» WHAT TO PRODUCE
Below are some records. Return exactly their lines from the one containing "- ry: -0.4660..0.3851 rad" through the one containing "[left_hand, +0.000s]", and drop the pictures.

-----

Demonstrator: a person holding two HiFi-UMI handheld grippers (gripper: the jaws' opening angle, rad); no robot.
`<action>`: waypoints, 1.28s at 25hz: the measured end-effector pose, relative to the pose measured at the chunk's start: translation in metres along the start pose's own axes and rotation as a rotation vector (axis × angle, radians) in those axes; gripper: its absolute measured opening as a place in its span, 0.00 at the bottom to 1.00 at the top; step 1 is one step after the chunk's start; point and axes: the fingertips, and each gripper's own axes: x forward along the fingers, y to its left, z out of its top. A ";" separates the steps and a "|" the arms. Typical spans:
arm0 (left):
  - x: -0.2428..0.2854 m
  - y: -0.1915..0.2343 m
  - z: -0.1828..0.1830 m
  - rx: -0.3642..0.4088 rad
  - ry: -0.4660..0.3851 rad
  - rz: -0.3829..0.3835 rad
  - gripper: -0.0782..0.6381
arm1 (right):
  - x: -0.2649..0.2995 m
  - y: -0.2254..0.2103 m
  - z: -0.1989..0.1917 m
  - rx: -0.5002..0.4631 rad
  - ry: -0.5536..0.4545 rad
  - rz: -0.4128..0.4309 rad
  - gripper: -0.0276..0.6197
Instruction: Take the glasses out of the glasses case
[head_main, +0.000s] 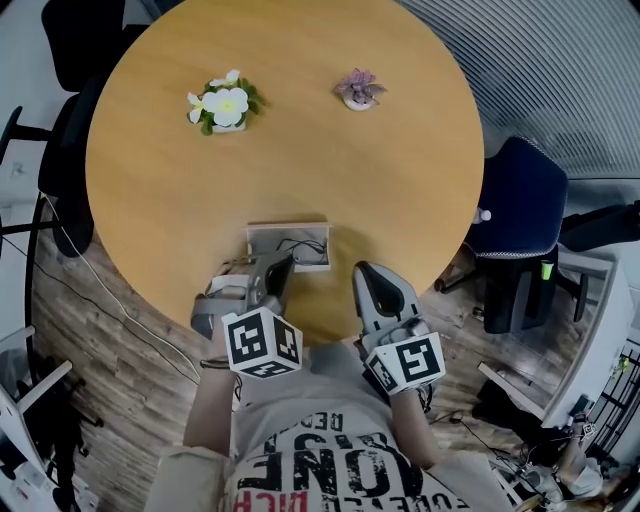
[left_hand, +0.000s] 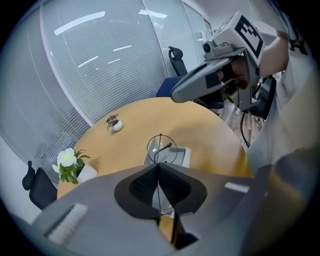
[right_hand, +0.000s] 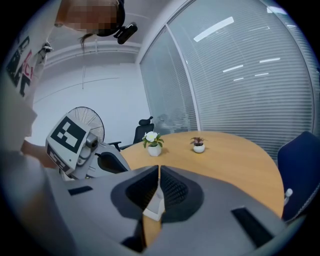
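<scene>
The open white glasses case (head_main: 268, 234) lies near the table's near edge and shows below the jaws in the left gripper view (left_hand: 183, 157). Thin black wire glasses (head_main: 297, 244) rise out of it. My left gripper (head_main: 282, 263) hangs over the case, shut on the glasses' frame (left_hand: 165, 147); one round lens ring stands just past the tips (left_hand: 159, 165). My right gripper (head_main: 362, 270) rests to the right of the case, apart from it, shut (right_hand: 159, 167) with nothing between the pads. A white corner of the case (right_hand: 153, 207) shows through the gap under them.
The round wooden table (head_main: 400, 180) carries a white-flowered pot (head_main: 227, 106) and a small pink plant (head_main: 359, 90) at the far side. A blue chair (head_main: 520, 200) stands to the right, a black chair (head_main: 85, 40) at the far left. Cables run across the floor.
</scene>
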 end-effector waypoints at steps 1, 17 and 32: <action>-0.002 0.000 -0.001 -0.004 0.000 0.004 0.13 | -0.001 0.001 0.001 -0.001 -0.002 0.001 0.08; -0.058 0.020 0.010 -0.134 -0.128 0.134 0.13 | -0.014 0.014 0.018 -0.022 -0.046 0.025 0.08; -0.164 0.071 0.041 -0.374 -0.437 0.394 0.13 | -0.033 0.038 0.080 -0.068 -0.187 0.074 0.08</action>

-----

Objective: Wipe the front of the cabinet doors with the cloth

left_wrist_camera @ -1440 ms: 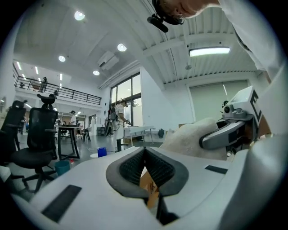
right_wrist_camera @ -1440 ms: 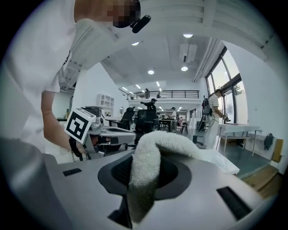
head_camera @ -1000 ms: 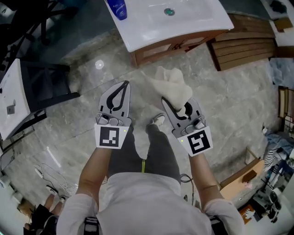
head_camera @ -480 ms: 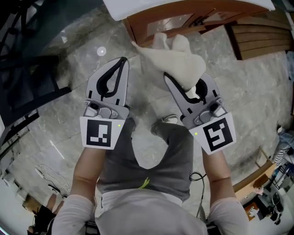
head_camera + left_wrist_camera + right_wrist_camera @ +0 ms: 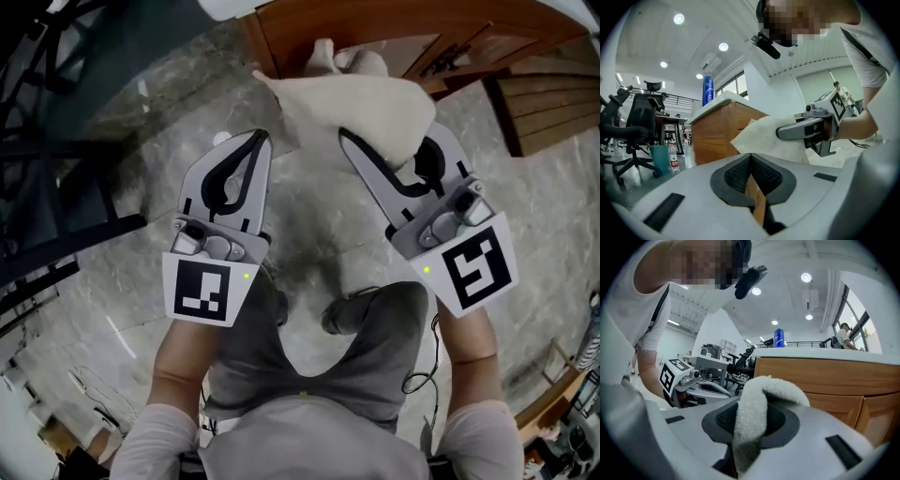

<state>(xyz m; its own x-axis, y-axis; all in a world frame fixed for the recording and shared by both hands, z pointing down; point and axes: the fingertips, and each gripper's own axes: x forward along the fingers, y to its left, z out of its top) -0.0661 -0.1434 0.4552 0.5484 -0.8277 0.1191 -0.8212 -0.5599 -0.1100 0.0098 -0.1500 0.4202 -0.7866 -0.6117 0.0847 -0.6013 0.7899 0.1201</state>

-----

» RESULT FOR THIS TASK
  - ry: -0.4660..0.3851 rad
  - rz: -0.3829..0.3835 rad
  - gripper: -0.0782..0.6381
arm1 (right):
  - x: -0.2649..0.2995 m
  - y: -0.2254..0.2103 m
  - z: -0.1989..0.1917 m
  - rx: -0.5002..0.4631 rad
  - ry: -0.5536..0.4545 rad
  - rz: -0.4128..0.4309 rad
  - gripper: -0.0276..0.6197
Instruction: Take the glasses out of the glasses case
[head_main, +0.000s] 
[left_hand, +0.000s] 

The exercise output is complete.